Decreto ingiuntivo a Ferrara: costi e iter
Utente_Ferrara_4699 · 52 visualizzazioni
Potrei aver bisogno di un avvocato per redigere un'eventuale decreto ingiuntivo per il recupero crediti di due fatture per un totale di 7200€, fatture scadute ad aprile e maggio 2025, da contratto il termine del pagamento era 10 giorni dall'emissione della fattura. Ho già inviato 3 PEC, senza risposta e altrettante email. Vorrei capire costi e fattibilità dell'operazione
Risposta diretta
Il tuo caso è ben fondato: hai fatture scadute, termini contrattuali certi e tre PEC inviate senza risposta. Con questi elementi, un decreto ingiuntivo è la strada più efficace per recuperare i 7.200 € a Ferrara.
Quadro normativo
La procedura è disciplinata dagli artt. 633–656 c.p.c. (procedura monitoria). Poiché il credito supera i 5.000 €, la competenza spetta al Tribunale di Ferrara (non al Giudice di Pace).
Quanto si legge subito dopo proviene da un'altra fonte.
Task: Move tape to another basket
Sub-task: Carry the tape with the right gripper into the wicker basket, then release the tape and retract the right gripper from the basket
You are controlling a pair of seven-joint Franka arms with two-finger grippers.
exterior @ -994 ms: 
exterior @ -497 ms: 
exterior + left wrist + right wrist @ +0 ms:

Avendo prova scritta del credito — fatture + contratto con termine di pagamento — ricorrono i presupposti dell'art. 633 c.p.c. per ottenere il decreto anche in forma provvisoriamente esecutiva (art. 642 c.p.c.), senza aspettare i 40 giorni concessi al debitore per opporsi.
Come funziona in pratica
- L'avvocato deposita il ricorso per decreto ingiuntivo presso il Tribunale di Ferrara, allegando fatture, contratto e prove dell'inadempimento (PEC incluse)
- Il giudice esamina il ricorso inaudita altera parte (senza sentire il debitore) e, se i presupposti sono soddisfatti, emette il decreto
- Viste le fatture scadute da mesi, è probabile ottenere la clausola di provvisoria esecuzione, che ti consente di procedere subito al pignoramento anche in caso di opposizione
- Il decreto viene notificato al debitore, che ha 40 giorni per opporsi (art. 641 c.p.c.); in assenza di opposizione, diventa definitivamente esecutivo
- Costi indicativi: contributo unificato ~98–147 €, spese di notifica ~20–30 €, più gli onorari dell'avvocato (di norma tra 500 e 1.200 € per questa fascia di valore, spesso recuperabili dal debitore se il decreto non viene opposto)
Cosa conviene fare
- Raccogli tutta la documentazione: contratto, fatture, ricevute delle PEC inviate e relative mancate risposte
- Verifica che il debitore sia un'impresa o un privato: se è una società, controlla lo stato nel Registro Imprese (una società in liquidazione o con procedure concorsuali in corso può rendere il recupero vano)
- Valuta con l'avvocato se richiedere la provvisoria esecuzione fin dal ricorso: con fatture scadute da mesi e silenzio prolungato, i presupposti ci sono
- Considera che il debitore potrebbe pagare spontaneamente alla ricezione del decreto, senza arrivare all'esecuzione forzata: spesso la sola notifica risolve la situazione
- Affidati a un avvocato con esperienza in recupero crediti commerciali a Ferrara: la prassi del Tribunale locale può influire sui tempi (mediamente 15–45 giorni per l'emissione del decreto)
Questa risposta è generata da intelligenza artificiale e ha scopo puramente informativo. Non costituisce consulenza legale professionale.